Start of DATA

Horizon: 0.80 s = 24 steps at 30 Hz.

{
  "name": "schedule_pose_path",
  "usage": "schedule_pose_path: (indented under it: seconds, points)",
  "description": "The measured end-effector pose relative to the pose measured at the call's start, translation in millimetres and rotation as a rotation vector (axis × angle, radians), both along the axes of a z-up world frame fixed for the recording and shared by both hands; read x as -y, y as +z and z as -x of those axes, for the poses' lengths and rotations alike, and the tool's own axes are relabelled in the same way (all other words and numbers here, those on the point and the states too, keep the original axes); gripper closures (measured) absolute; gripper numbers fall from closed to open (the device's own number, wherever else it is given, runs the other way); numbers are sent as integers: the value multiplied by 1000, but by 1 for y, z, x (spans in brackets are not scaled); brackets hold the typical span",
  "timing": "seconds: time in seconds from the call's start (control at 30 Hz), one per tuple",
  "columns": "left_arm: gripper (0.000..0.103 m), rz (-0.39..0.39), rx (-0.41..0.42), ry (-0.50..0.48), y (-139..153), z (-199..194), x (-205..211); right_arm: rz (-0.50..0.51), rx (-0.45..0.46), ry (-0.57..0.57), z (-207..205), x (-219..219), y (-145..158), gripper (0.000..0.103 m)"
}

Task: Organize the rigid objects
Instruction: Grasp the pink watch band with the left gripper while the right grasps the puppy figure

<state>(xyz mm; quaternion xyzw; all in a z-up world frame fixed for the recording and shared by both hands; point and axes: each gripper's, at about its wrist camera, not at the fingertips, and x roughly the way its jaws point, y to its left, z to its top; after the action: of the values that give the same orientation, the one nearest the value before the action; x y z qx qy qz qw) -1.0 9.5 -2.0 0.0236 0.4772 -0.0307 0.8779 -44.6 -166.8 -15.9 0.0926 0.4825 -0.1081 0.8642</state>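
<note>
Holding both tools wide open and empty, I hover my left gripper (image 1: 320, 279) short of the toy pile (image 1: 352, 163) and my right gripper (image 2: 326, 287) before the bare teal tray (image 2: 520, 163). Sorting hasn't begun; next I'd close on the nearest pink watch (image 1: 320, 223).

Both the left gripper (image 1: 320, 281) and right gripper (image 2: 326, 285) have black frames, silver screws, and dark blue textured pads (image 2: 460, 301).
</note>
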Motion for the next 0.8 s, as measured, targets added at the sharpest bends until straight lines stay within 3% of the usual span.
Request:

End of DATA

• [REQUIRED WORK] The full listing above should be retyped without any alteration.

• [ANSWER]
Horizon: 0.80 s = 24 steps at 30 Hz.

{
  "name": "schedule_pose_path",
  "usage": "schedule_pose_path: (indented under it: seconds, points)",
  "description": "The measured end-effector pose relative to the pose measured at the call's start, translation in millimetres and rotation as a rotation vector (axis × angle, radians), both along the axes of a z-up world frame fixed for the recording and shared by both hands; read x as -y, y as +z and z as -x of those axes, for the poses' lengths and rotations alike, and the tool's own axes are relabelled in the same way (all other words and numbers here, those on the point and the states too, keep the original axes); gripper closures (measured) absolute; gripper numbers fall from closed to open (the device's own number, wherever else it is given, runs the other way); numbers are sent as integers: the value multiplied by 1000, but by 1 for y, z, x (spans in brackets are not scaled); brackets hold the typical span",
  "timing": "seconds: time in seconds from the call's start (control at 30 Hz), one per tuple",
  "columns": "left_arm: gripper (0.000..0.103 m), rz (-0.39..0.39), rx (-0.41..0.42), ry (-0.50..0.48), y (-139..153), z (-199..194), x (-205..211); right_arm: rz (-0.50..0.51), rx (-0.45..0.46), ry (-0.57..0.57), z (-207..205), x (-219..219), y (-145..158), gripper (0.000..0.103 m)"
}

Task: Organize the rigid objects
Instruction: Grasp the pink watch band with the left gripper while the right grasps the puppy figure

<state>(xyz mm; quaternion xyzw; all in a z-up world frame fixed for the recording and shared by both hands; point and axes: each gripper's, at about its wrist camera, not at the fingertips, and x roughly the way its jaws point, y to its left, z to its top; after the action: of the values that give the same orientation, the one nearest the value before the action; x y z qx qy qz qw) -1.0 9.5 -2.0 0.0236 0.4772 -0.0307 0.8779 -44.6 -166.8 -15.9 0.0926 0.4825 -0.1081 0.8642</state>
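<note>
Holding both tools wide open and empty, I hover my left gripper (image 1: 320, 279) short of the toy pile (image 1: 352, 163) and my right gripper (image 2: 326, 287) before the bare teal tray (image 2: 520, 163). Sorting hasn't begun; next I'd close on the nearest pink watch (image 1: 320, 223).

Both the left gripper (image 1: 320, 281) and right gripper (image 2: 326, 285) have black frames, silver screws, and dark blue textured pads (image 2: 460, 301).
</note>
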Motion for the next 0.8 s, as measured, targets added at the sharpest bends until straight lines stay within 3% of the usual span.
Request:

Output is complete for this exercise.